Market Risk. The Fund may incur losses due to declines in the value
of one or more securities in which it invests. These declines may be due to factors affecting a particular issuer, or the result of, among other things, political, regulatory, market, economic or social developments affecting the relevant market(s) more generally. In addition,
turbulence in financial markets and reduced liquidity in equity, credit and/or fixed income markets may negatively affect many issuers, which could adversely affect the Fund’s ability to price or value hard-to-value assets in thinly traded and closed markets and could cause significant redemptions and operational challenges. Global economies and
financial markets are increasingly interconnected, and conditions and events in one country, region or financial market may adversely impact issuers in a different country,
region or financial market. These risks may be magnified if certain events or developments adversely interrupt the global supply chain; in these and other circumstances, such
risks might affect companies worldwide. As a result, local, regional or global events such as terrorism, war, other conflicts, natural disasters, disease/virus outbreaks and epidemics or other public health issues, recessions,
depressions or other events – or the potential for such events – could have a significant negative impact on global economic and market conditions.
Preferred Stock Risk. Preferred stock is a type of stock that may pay dividends at a different rate than common stock of the same issuer, if
at all, and that has preference over common stock in the payment of dividends and the liquidation of assets. Preferred stock does not ordinarily carry voting rights. The price of
a preferred stock is generally determined by earnings, type of products or services, projected growth rates, experience of management, liquidity, and general market conditions of the markets on which the stock trades. The most significant risks associated with
investments in preferred stock include issuer risk, market risk and interest rate risk (the risk of losses attributable to changes in interest rates).

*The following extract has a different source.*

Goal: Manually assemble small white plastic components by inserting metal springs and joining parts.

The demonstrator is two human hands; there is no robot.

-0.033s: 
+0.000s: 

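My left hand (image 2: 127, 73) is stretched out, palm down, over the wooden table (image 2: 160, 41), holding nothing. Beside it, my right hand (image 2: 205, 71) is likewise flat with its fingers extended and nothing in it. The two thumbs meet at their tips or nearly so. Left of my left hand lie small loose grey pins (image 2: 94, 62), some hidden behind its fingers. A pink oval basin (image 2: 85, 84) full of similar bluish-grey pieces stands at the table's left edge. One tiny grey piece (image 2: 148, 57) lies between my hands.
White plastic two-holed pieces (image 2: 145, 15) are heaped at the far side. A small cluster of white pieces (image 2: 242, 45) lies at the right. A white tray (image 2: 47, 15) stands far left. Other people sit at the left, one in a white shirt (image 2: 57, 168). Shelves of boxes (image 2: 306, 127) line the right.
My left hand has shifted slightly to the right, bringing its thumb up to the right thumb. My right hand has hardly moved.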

Sector Risk. At times, the Fund may have a significant portion of its assets invested in securities of
companies conducting business in a related group of industries within one or more economic sectors, including the financials sector. Companies in the same sector may be similarly affected by economic, regulatory, political or market events or
conditions, which may make the Fund vulnerable to unfavorable developments in that group of industries or economic sector.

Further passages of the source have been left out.